**TASK OBJECTIVE**: Go through the data below and copy it exactly, skipping every picture.

#### SUPPLIED MATERIAL

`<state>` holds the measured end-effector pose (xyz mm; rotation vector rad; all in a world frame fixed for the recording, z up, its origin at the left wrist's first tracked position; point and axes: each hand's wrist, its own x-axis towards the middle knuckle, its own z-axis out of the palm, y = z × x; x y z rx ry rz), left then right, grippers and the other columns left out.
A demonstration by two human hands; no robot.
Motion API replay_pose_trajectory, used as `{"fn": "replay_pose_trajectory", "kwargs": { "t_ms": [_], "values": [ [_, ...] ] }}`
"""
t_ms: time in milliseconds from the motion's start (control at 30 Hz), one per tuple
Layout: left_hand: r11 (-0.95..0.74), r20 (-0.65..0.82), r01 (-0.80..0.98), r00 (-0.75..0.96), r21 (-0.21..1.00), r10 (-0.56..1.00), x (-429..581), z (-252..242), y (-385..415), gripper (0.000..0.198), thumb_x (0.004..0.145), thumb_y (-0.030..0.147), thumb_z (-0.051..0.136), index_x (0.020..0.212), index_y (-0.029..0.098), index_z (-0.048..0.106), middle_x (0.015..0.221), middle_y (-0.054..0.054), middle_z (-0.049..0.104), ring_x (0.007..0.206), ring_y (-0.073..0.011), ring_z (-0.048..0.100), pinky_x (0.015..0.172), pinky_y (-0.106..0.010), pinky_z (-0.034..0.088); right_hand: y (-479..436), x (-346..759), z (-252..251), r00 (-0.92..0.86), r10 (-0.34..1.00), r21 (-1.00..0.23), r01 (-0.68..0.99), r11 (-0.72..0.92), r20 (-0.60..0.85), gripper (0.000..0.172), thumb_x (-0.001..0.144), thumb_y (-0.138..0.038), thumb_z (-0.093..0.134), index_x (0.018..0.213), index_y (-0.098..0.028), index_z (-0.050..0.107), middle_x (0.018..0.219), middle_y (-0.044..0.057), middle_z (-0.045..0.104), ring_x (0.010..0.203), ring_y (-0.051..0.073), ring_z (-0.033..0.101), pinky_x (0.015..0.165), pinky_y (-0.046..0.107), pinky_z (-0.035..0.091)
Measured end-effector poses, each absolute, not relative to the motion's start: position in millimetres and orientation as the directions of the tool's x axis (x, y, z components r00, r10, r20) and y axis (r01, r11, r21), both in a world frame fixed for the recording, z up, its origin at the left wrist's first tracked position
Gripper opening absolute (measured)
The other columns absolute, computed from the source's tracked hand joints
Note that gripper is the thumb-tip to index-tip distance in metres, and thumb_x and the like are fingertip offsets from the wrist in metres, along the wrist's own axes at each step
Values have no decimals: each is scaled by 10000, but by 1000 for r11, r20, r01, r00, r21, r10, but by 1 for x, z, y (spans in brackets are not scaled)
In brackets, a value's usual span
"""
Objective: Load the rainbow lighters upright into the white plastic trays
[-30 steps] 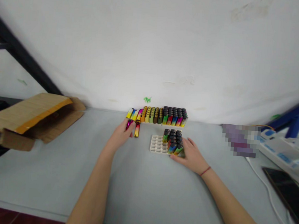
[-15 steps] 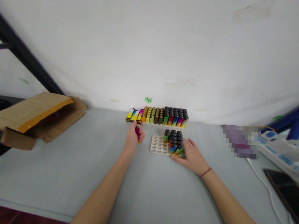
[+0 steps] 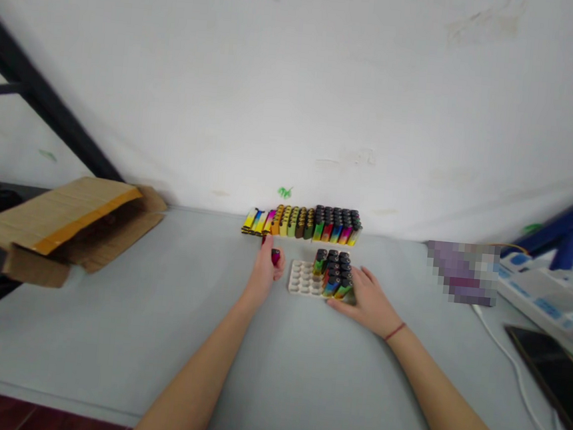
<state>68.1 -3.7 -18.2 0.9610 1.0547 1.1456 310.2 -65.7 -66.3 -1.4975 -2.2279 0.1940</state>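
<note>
The white tray [image 3: 304,285] lies on the grey table [image 3: 155,344], its sockets exposed on the left part; black-topped lighters [image 3: 331,280] stand upright in the part toward its right end. The left hand [image 3: 263,270] is just left of the tray, fingers clenched around a magenta lighter [image 3: 275,257]; whether the dark red piece [image 3: 265,239] by the thumb is a second item cannot be determined. The right hand [image 3: 366,302] is at the tray's right end, thumb along the near edge and fingers spread against the side; whether they grip or merely rest cannot be told. Behind the tray, near the wall [image 3: 296,109], stand a black-topped block [image 3: 336,227] and, left of it, gold-topped lighters [image 3: 292,223]; further left, shiny lighters [image 3: 258,222] lie flat. Well left of the tray is an open cardboard box [image 3: 65,219]; well right, a dark phone [image 3: 548,372] and a white cable [image 3: 514,369].
</note>
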Motion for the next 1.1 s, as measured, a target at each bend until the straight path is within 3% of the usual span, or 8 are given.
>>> {"fn": "replay_pose_trajectory", "kwargs": {
  "t_ms": [133,233,333,433,800,967,1100],
  "values": [
    [185,-180,-227,42,956,983,70,-20,-6,538,879,649,405,568,212,445,379,88,207,323,-62,157,356,-198,133,-66,310,-67,-307,909,-349,850,396,283,789,844,-636,618,1396,-87,488,1369,248,599,1284,360,559,1157,596,315],
    [131,-124,-232,48,964,991,71,-20,-7,392,886,538,413,840,198,604,400,110,225,338,-74,143,356,-186,144,-66,310,-66,-310,906,-349,847,400,288,783,844,-625,623,1399,-90,485,1369,246,600,1280,359,563,1154,599,318],
    [61,-53,-196,42,979,998,72,-21,-9,370,879,461,431,1050,188,612,433,113,264,354,-78,181,363,-173,159,-65,309,-66,-310,907,-349,848,399,285,785,841,-619,629,1400,-89,483,1368,247,602,1275,364,567,1148,609,321],
    [51,-48,-194,18,980,999,73,-22,-9,389,883,457,422,1112,184,579,449,116,283,357,-77,200,368,-168,171,-65,309,-65,-312,909,-351,848,398,276,800,837,-616,637,1399,-68,481,1362,257,603,1279,368,564,1150,608,323],
    [122,-145,-306,-54,944,988,76,-15,-10,123,820,357,452,831,235,445,418,126,266,334,-66,191,362,-154,158,-65,309,-65,-311,912,-354,849,393,266,802,836,-622,637,1392,-64,482,1364,263,599,1285,362,562,1157,606,314],
    [257,-273,-418,22,872,962,76,-9,-11,394,861,517,389,598,225,355,385,102,200,320,-61,185,346,-172,147,-65,309,-65,-309,911,-358,846,395,274,797,834,-621,640,1403,-87,477,1380,252,592,1287,360,561,1155,609,315],
    [274,-287,-433,38,859,957,76,-7,-11,407,860,479,387,548,227,321,376,94,190,317,-63,164,336,-176,142,-65,310,-66,-315,908,-353,845,401,277,802,835,-622,635,1406,-82,476,1380,253,591,1289,363,558,1154,606,317]
  ]
}}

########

**RESPONSE FOR THIS EXERCISE**:
`<state>` holds the measured end-effector pose (xyz mm; rotation vector rad; all in a world frame fixed for the recording, z up, its origin at the left wrist's first tracked position; point and axes: each hand's wrist, its own x-axis towards the middle knuckle, its own z-axis out of the palm, y = z × x; x y z rx ry rz), left then right, grippers and the other columns left out.
A demonstration by two human hands; no robot.
Motion API replay_pose_trajectory, used as `{"fn": "replay_pose_trajectory", "kwargs": { "t_ms": [_], "values": [ [_, ...] ] }}`
"""
t_ms: time in milliseconds from the motion's start (control at 30 Hz), one per tuple
Layout: left_hand: r11 (-0.95..0.74), r20 (-0.65..0.82), r01 (-0.80..0.98), r00 (-0.75..0.96), r21 (-0.21..1.00), r10 (-0.56..1.00), x (-429..581), z (-252..242), y (-385..415), gripper (0.000..0.198), thumb_x (0.004..0.145), thumb_y (-0.030..0.147), thumb_z (-0.051..0.136), index_x (0.020..0.212), index_y (-0.029..0.098), index_z (-0.048..0.106), middle_x (0.015..0.221), middle_y (-0.054..0.054), middle_z (-0.049..0.104), ring_x (0.007..0.206), ring_y (-0.073..0.011), ring_z (-0.048..0.100), pinky_x (0.015..0.172), pinky_y (-0.106..0.010), pinky_z (-0.034..0.088); right_hand: y (-479..436), x (-346..759), z (-252..251), r00 (-0.92..0.86), r10 (-0.34..1.00), r21 (-1.00..0.23), r01 (-0.68..0.99), r11 (-0.72..0.92), r20 (-0.60..0.85), gripper (0.000..0.172), thumb_x (-0.001..0.144), thumb_y (-0.138..0.038), thumb_z (-0.093..0.134), index_x (0.018..0.213), index_y (-0.098..0.028), index_z (-0.050..0.107), middle_x (0.018..0.219), middle_y (-0.044..0.057), middle_z (-0.045..0.104), ring_x (0.010..0.203), ring_y (-0.051..0.073), ring_z (-0.033..0.101), pinky_x (0.015..0.165), pinky_y (-0.046..0.107), pinky_z (-0.035..0.091)
Measured end-effector poses, each absolute, not relative to the motion's start: position in millimetres and orientation as the directions of the tool's x axis (x, y, z components r00, r10, r20) and y axis (r01, r11, r21), both in a world frame fixed for the recording, z up, its origin at the left wrist's first tracked position
Gripper opening absolute (measured)
The other columns absolute, computed from the source's tracked hand joints
Note that gripper is the thumb-tip to index-tip distance in metres, and thumb_x and the like are fingertip offsets from the wrist in metres, along the wrist's own axes at each step
Values have no decimals: each is scaled by 10000, but by 1000 for r11, r20, r01, r00, r21, r10, but by 1 for x, z, y (spans in brackets are not scaled)
In brackets, a value's usual span
"""
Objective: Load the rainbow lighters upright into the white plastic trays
[-30 steps] 
[-15 steps] 
[+0 steps] 
<state>68.1 -3.7 -18.2 0.9610 1.0547 1.1456 310.2 -65.7 -66.3 -1.4975 -2.2279 0.1940</state>
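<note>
The white tray [image 3: 304,285] lies on the grey table [image 3: 155,344], its sockets exposed on the left part; black-topped lighters [image 3: 331,280] stand upright in the part toward its right end. The left hand [image 3: 263,270] is just left of the tray, fingers clenched around a magenta lighter [image 3: 275,257]; whether the dark red piece [image 3: 265,239] by the thumb is a second item cannot be determined. The right hand [image 3: 366,302] is at the tray's right end, thumb along the near edge and fingers spread against the side; whether they grip or merely rest cannot be told. Behind the tray, near the wall [image 3: 296,109], stand a black-topped block [image 3: 336,227] and, left of it, gold-topped lighters [image 3: 292,223]; further left, shiny lighters [image 3: 258,222] lie flat. Well left of the tray is an open cardboard box [image 3: 65,219]; well right, a dark phone [image 3: 548,372] and a white cable [image 3: 514,369].
</note>
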Motion for the next 1.1 s, as measured, a target at each bend until the straight path is within 3% of the usual span, or 8 are given.
>>> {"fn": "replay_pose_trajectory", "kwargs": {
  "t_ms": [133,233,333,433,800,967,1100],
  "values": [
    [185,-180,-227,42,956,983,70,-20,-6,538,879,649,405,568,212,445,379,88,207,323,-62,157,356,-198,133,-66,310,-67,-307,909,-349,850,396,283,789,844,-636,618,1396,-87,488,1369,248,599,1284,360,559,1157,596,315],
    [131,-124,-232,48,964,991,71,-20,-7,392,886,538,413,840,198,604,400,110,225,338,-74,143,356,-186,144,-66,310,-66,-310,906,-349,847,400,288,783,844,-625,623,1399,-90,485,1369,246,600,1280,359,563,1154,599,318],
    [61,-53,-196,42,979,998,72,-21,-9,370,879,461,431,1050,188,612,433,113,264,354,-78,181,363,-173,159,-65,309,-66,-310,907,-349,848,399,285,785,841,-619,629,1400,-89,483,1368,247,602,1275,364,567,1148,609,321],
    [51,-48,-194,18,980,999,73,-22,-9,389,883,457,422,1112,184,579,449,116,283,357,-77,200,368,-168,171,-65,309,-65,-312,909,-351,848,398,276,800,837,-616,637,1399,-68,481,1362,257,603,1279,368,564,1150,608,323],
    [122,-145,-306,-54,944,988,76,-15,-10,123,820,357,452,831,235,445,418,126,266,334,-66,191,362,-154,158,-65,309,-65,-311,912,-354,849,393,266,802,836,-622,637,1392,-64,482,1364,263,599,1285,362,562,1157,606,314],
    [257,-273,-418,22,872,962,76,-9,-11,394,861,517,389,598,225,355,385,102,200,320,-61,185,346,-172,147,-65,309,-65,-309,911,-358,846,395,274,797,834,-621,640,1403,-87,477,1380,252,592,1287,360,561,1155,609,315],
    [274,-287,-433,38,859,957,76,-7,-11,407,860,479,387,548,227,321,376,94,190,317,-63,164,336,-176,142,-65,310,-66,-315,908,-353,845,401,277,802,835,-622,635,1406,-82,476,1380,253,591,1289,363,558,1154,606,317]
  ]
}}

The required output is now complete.